* TASK INSTRUCTIONS:
The answer should be an exact copy of the data.

* DATA PROVIDED:
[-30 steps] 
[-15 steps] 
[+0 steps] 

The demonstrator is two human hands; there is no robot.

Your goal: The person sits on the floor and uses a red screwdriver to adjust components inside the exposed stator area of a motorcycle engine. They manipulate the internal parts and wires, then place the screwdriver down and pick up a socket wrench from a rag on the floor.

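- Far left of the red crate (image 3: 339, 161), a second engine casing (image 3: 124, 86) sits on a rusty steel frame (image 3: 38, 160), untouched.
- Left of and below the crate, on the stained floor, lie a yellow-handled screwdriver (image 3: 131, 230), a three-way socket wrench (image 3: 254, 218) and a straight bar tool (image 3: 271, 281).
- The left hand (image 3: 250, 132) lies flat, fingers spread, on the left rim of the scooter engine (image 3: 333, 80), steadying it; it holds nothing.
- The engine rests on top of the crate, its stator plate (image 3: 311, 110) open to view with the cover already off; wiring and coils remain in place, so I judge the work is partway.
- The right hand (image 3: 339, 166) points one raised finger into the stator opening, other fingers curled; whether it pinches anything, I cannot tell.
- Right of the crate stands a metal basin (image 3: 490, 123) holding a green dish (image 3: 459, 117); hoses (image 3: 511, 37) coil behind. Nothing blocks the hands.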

* RESULT:
[-30 steps] 
[-15 steps] 
[+0 steps] 

The demonstrator is two human hands; there is no robot.

Your goal: The person sits on the floor and uses a red screwdriver to adjust components inside the exposed stator area of a motorcycle engine. They manipulate the internal parts and wires, then place the screwdriver down and pick up a socket wrench from a rag on the floor.

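- Far left of the red crate (image 3: 339, 161), a second engine casing (image 3: 124, 86) sits on a rusty steel frame (image 3: 38, 160), untouched.
- Left of and below the crate, on the stained floor, lie a yellow-handled screwdriver (image 3: 131, 230), a three-way socket wrench (image 3: 254, 218) and a straight bar tool (image 3: 271, 281).
- The left hand (image 3: 250, 132) lies flat, fingers spread, on the left rim of the scooter engine (image 3: 333, 80), steadying it; it holds nothing.
- The engine rests on top of the crate, its stator plate (image 3: 311, 110) open to view with the cover already off; wiring and coils remain in place, so I judge the work is partway.
- The right hand (image 3: 339, 166) points one raised finger into the stator opening, other fingers curled; whether it pinches anything, I cannot tell.
- Right of the crate stands a metal basin (image 3: 490, 123) holding a green dish (image 3: 459, 117); hoses (image 3: 511, 37) coil behind. Nothing blocks the hands.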

No additional answer text is required.